Welcome to our third edition of the Mary Ann Key Book Club newsletter. This edition features reflections from our readers and community leaders. Be sure to sign up for our big panel discussion on May 18!

Reflections from Myron Medcalf

Portrait of Myron Medcalf

"When I was a young reporter, I met a veteran named Warren Herreid, who had earned a medal after he and his battalion had liberated a concentration camp in World War II. He told me he saw “stacks of charred bodies” in that camp, an image that had never left him. 

I thought about that as I reflected on the most startling portion of Caste, which discussed how the Nazis created their terrorizing campaign off America’s blueprint, yet despite their unbridled destruction, some of the components enacted in the United States were deemed to be too extreme, even for Adolf Hitler.
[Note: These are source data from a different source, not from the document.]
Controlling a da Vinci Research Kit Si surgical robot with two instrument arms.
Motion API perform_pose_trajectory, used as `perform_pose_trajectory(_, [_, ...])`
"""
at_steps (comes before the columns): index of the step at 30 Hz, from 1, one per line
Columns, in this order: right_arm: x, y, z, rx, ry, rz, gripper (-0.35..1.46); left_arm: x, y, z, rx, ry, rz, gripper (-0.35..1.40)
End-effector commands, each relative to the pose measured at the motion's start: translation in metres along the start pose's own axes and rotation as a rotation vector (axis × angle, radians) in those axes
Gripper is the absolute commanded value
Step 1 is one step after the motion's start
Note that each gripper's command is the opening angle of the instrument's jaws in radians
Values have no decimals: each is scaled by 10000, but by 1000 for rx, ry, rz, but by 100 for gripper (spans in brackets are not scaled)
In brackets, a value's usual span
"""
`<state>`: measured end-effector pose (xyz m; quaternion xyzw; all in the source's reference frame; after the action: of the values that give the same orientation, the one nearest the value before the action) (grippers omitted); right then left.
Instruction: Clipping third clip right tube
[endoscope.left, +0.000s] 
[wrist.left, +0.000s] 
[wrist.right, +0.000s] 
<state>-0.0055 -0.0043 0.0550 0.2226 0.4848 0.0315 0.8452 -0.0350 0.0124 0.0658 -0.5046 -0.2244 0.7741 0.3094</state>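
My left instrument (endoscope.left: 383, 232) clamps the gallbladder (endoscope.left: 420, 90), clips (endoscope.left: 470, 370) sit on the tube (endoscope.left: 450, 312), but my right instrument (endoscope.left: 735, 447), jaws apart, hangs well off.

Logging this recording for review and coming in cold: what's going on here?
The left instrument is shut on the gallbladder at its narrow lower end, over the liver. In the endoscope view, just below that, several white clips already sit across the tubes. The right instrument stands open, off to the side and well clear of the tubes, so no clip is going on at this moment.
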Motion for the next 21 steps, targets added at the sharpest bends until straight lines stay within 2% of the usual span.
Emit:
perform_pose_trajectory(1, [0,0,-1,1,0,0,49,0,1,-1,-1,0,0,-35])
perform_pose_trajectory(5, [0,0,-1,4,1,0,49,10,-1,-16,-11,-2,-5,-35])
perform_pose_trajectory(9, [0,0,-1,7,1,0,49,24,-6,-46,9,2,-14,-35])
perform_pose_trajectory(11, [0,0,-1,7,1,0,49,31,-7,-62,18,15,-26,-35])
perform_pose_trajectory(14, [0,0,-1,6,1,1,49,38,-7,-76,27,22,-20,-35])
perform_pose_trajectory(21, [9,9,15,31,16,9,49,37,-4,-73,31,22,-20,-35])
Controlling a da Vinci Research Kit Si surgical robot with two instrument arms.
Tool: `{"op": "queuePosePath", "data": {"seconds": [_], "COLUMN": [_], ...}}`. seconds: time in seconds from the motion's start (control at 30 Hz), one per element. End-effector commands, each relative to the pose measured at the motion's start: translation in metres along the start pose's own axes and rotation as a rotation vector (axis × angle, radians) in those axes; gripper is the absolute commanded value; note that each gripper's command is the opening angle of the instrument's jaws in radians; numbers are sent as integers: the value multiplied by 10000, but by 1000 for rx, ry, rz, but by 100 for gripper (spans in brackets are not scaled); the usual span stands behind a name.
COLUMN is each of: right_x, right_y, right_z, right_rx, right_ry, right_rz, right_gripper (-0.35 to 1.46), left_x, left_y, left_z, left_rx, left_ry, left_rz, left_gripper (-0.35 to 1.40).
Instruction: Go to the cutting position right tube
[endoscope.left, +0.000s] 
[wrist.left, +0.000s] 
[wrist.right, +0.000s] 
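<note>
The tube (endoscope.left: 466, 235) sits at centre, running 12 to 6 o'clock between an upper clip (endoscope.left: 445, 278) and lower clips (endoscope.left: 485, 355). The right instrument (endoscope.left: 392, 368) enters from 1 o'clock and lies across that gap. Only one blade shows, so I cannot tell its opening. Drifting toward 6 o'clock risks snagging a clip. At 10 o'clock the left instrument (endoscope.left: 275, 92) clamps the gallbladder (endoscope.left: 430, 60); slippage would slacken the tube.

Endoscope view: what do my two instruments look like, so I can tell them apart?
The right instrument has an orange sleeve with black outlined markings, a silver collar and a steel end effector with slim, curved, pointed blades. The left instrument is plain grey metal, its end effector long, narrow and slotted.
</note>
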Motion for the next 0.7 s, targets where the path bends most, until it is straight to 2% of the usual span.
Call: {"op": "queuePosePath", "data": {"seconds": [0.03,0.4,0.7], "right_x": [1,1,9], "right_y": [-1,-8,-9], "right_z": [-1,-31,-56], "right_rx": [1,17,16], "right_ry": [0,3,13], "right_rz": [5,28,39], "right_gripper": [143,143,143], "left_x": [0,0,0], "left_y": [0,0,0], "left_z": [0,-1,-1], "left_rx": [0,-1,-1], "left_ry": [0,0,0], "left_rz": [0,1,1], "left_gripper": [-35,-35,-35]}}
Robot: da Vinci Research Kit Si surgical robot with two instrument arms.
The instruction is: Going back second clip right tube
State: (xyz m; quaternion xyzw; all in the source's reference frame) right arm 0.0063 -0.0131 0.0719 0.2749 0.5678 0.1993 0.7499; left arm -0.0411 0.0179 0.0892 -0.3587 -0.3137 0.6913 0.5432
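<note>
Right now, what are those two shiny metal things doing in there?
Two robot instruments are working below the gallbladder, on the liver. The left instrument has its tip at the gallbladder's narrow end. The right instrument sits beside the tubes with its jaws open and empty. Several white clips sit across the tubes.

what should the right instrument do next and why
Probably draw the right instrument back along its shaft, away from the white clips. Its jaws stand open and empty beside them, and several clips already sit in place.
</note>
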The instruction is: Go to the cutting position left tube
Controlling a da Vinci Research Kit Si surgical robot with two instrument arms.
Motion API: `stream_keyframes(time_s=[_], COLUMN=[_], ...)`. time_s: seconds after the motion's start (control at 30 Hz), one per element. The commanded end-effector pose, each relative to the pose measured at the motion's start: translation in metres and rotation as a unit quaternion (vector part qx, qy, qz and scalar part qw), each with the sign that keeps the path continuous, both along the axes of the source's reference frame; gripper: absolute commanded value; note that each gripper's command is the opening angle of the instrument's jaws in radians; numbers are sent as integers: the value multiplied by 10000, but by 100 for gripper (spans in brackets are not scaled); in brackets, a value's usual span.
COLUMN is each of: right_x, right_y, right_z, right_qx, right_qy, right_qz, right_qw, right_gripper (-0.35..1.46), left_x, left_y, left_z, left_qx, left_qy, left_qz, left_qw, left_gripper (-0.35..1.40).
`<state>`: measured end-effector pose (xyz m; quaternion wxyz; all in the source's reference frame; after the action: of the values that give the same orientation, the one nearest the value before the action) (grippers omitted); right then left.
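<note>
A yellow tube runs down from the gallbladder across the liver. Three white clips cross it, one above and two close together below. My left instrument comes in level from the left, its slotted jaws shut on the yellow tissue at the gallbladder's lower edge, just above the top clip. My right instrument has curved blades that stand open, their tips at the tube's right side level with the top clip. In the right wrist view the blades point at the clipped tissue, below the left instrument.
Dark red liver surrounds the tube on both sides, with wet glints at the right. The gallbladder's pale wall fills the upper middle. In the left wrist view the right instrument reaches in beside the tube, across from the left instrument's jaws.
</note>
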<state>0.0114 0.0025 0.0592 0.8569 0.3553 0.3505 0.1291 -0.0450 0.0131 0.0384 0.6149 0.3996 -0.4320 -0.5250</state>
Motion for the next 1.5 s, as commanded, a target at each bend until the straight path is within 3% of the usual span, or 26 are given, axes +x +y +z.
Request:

I keep returning to those chapters. The Nazi caste system led to swift and sweeping policies and genocide. It is a lesson to the world about the speed with which the doctrine of discrimination can become the platform for elimination."

- Myron Medcalf


Reflection and discussion

How have the last four years shaped the way you see America, its history of racism and the work that remains to achieve the racial equity necessary to change our caste system?  

Caste Book Club Questions: Reflect With 7 Exercises (via Shortform Books)


Share your feedback and questions

Tell us your thoughts as you read Caste. Share your feedback, reflections or questions. Responses and questions may be shared with Myron Medcalf and library staff, and quotes may be shared with readers through our newsletter.


Panelist perspectives

As we prepare for our big event on May 18, we asked a few of our panelists to share their reflections on Caste: The Origins of Our Discontents.

Portrait of Mahmoud El-Kati

Mahmoud El-Kati shared: "It is my studied opinion that Isabel Wilkerson may very well have written a classic. This work is bold, clear, and cogent in a way that lay bare the underlying truth which elevates the facts. In this work Caste: The Origins of our Discontents examines the underlying structure of the American ideology, which is white supremacy. She tells us with unusual candor, what so many of us already know, and that is the answer, to answerable questions. The elephant is indeed, sitting in the room and we all see it. The toxin of caste is being exposed on a level that we can no longer avoid.  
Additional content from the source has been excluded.